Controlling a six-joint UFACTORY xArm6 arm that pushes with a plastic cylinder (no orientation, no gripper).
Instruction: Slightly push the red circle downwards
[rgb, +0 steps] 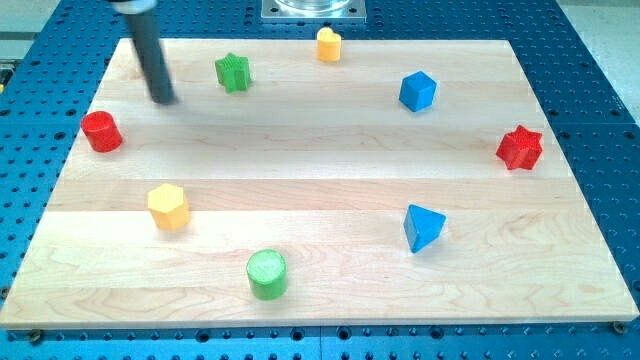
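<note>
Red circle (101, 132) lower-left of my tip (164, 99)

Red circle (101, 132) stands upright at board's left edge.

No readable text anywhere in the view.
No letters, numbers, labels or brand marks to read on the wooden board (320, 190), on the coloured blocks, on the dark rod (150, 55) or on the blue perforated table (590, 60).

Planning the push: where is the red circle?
The red circle sits at the board's left edge, below-left of my tip, above the yellow hexagon.
</note>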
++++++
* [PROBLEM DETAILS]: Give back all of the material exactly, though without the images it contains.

* [WRITTEN ANSWER]:
Controlling a six-joint UFACTORY xArm6 arm that pushes with a plastic cylinder (no orientation, no gripper).
Instruction: Slightly push the red circle downwards
[rgb, +0 steps] 
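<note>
Red circle (101, 132) lower-left of my tip (164, 99)

Red circle (101, 132) stands upright at board's left edge.

No readable text anywhere in the view.
No letters, numbers, labels or brand marks to read on the wooden board (320, 190), on the coloured blocks, on the dark rod (150, 55) or on the blue perforated table (590, 60).

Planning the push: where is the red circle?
The red circle sits at the board's left edge, below-left of my tip, above the yellow hexagon.
</note>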

No more is needed for this exercise.